Fredi Lerchs Gedichtband Echsenland ist eine lyrische Chronik. In Abschnitten mit jeweils mehreren Gedichten, die der Dichter mit dem entsprechenden Jahr überschreibt, lässt er die Jahre 1990 bis 2004 Revue passieren. Was er aufzeigt, ist die "Neue Weltordnung" in einem Echsenland wie der Schweiz: von der Naturzerstörung über den Machbarkeitswahn der Humangenetik bis zum Zustand des Landes, das statt mit Politik mit einer Zauberformel regiert wird.
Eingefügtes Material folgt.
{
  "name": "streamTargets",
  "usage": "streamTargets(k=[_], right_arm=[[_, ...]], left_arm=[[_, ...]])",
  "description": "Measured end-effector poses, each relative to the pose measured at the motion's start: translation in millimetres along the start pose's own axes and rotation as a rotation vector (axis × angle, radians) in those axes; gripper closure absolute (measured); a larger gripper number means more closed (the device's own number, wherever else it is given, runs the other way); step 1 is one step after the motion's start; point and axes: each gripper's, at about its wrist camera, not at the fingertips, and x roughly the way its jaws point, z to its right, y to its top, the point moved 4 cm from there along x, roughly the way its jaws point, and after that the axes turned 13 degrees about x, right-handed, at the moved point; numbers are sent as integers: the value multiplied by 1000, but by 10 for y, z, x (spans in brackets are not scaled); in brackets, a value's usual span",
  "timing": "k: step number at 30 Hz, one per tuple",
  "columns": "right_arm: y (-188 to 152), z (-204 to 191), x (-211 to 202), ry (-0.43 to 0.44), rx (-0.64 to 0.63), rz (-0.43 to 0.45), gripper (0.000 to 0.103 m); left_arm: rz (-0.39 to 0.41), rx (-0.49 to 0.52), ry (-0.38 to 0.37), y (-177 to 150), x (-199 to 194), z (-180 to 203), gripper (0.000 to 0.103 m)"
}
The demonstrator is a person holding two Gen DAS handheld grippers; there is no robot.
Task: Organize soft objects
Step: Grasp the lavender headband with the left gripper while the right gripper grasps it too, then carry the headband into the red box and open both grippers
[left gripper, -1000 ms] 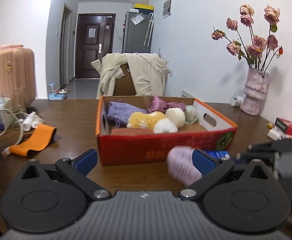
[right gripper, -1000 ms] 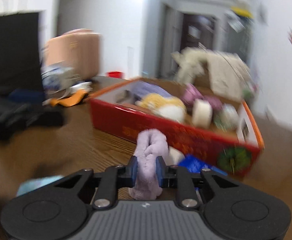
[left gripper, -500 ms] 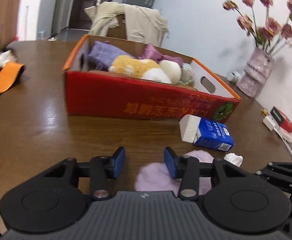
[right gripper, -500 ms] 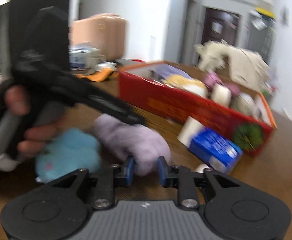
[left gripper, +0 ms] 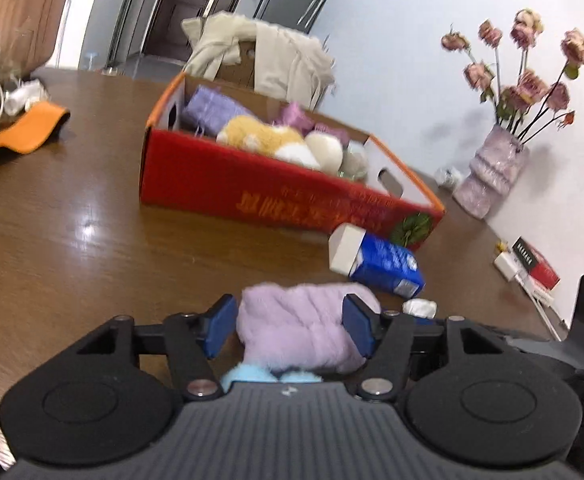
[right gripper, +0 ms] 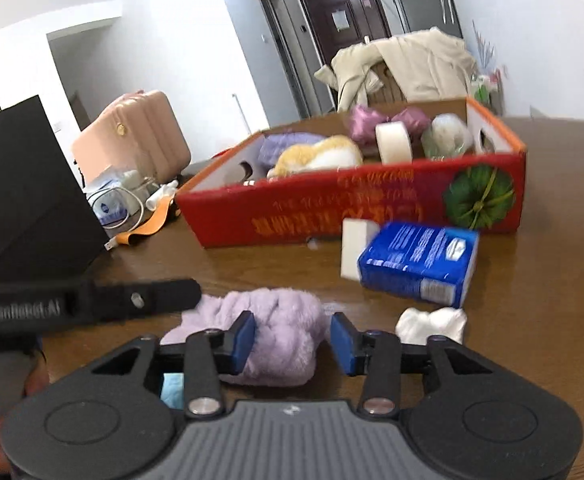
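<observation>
A lilac fluffy plush (left gripper: 296, 328) lies on the brown table in front of the red box (left gripper: 252, 184), which holds several soft toys. My left gripper (left gripper: 290, 328) straddles the plush; its jaws are opening and the blue pads flank its sides without squeezing. In the right wrist view the same plush (right gripper: 280, 336) sits between the pads of my right gripper (right gripper: 292, 342), whose jaws are opening, with a gap at the right pad. The left gripper's black finger (right gripper: 92, 304) reaches over the plush. A light blue plush (left gripper: 268, 374) peeks out beneath it.
A blue and white carton (right gripper: 416, 264) lies between the plush and the red box (right gripper: 332, 208), with a crumpled white tissue (right gripper: 432, 324) beside it. A vase of flowers (left gripper: 488, 176) stands by the wall. An orange strap (left gripper: 24, 130) and a black bag (right gripper: 24, 196) lie left.
The right gripper brought the lilac plush down onto the table and its jaws widened off it. The left gripper dropped, narrowed, then widened around the plush.
</observation>
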Motion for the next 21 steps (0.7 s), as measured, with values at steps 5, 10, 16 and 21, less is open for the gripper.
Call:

Verflochten sind die großen gesellschaftspolitischen Fragen mit der persönlichen Geschichte des Autors: Er schreibt lyrische Nachrufe auf Mitstreiter, setzt sich mit der Hälfte des eigenen Lebens auseinander oder hinterfragt als "Reisender in Sachen nichts" die eigene Sprache als Transportmittel.
Rezensionsnotiz zu
Neue Zürcher Zeitung, 13.07.2005
Fredi Lerchs hoch tönender "kritischer Pessimismus" in Gedichtform lässt Gieri Cavelty recht kalt, eine reglose Eidechse in den letzten Versen berührt ihn schon eher. Doch reine Beobachtung und sprachliche Verarbeitung ist selten in diesem Band, es regiert die große Politik und der Zustand der Welt: Lerch hat, so Cavelty, das Zeitgeschehen der vergangenen 15 Jahre lyrisch kommentiert, ohne "Agit-Prop" oder "Sponti- Sprüche", dafür aber mit einer geballten Ladung Hölderin, dessen "Hymne an die Menschheit" Lerch eine zweite, gegen die Gentechnik gerichtete, hinzufügt. Die Welt ist schlecht, doch diese Gedichte, so könnte man Caveltys Urteil zuspitzen, werden niemanden besser machen.